È stato eseguito nella giornata di ieri lo sfratto della famiglia Arcioni e dei suoi animali dalla stalla di Bosco Gurin di proprietà dell'ex presidente dell'Unione contadini ticinesi, Peter Hess.
Si tratta dell'ultimo atto di una lunga querelle giudiziaria che ha molto interessato anche l'opinione pubblica.
In molti si sono attivati a favore della giovane famiglia di contadini, ma la decisione della pretura non ha dato loro scampo.

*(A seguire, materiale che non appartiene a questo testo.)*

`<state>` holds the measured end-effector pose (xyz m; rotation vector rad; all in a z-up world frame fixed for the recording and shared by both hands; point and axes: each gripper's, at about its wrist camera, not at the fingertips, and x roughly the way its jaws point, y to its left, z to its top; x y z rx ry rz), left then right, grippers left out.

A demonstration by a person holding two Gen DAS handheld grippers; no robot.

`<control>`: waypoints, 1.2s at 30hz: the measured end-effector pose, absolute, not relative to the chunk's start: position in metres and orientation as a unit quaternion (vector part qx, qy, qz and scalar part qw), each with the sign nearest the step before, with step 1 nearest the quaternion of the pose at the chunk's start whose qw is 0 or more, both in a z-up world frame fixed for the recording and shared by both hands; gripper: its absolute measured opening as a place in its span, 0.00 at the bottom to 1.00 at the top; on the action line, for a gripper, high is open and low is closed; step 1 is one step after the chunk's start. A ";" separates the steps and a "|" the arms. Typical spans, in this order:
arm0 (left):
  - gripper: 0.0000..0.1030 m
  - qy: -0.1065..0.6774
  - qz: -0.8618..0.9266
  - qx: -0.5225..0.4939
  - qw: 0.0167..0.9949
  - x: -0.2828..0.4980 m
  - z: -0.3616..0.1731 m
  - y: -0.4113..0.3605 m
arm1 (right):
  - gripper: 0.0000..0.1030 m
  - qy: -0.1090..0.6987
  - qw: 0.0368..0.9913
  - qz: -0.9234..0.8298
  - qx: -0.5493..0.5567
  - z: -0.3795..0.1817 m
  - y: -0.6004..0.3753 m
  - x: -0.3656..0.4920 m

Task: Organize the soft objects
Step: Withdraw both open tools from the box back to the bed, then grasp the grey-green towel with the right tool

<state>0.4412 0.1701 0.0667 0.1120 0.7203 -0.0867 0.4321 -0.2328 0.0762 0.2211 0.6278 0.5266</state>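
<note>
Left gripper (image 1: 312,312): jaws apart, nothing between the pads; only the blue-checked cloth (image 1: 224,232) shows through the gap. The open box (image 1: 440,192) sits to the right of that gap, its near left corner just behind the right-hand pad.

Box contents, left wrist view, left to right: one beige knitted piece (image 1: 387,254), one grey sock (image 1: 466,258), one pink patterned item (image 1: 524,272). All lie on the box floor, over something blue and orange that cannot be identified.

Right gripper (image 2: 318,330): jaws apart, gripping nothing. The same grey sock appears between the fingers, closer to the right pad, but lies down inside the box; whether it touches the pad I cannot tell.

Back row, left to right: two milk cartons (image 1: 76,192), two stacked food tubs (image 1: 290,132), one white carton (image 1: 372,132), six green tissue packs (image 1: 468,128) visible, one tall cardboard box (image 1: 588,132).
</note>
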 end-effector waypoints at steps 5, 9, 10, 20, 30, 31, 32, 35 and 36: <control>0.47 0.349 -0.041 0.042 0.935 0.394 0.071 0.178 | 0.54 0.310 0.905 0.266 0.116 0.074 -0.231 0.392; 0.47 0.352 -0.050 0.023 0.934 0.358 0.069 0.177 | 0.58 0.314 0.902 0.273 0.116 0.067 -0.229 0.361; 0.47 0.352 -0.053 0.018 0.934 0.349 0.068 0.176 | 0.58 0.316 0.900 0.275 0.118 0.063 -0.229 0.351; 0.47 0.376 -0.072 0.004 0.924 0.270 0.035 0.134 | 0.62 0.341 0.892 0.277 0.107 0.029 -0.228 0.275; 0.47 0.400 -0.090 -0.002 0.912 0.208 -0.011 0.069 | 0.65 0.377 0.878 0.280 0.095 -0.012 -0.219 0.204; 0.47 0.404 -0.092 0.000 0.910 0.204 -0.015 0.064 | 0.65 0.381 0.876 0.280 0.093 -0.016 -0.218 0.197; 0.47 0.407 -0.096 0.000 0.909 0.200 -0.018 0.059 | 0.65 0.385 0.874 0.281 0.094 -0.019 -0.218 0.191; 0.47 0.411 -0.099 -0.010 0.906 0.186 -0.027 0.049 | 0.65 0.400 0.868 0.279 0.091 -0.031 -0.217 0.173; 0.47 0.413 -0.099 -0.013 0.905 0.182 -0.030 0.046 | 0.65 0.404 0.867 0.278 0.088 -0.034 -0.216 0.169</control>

La famiglia Arcioni, genitori e quattro figli, ha conservato la casa di proprietà, ma resta senza la stalla delle mucche.
Al momento gli animali si trovano sui pascoli della Grossalp, ma non si sa ancora dove potranno andare in settembre, quando occorrerà scaricare l'alpe.
Nel frattempo Michele Arcioni aveva avviato le pratiche per la costruzione di una nuova stalla. Il Comune di Bosco Gurin gli ha rilasciato la licenza edilizia lo scorso 13 giugno, ma per la realizzazione dell'opera ci vorrà ancora tempo.
Intanto Arcioni, tramite il suo legale, avvocato Valentina Tognetti di Bellinzona, ha tentato una nuova causa civile in pretura, ma la chiusura della sua azienda agricola sembra essere dietro l'angolo.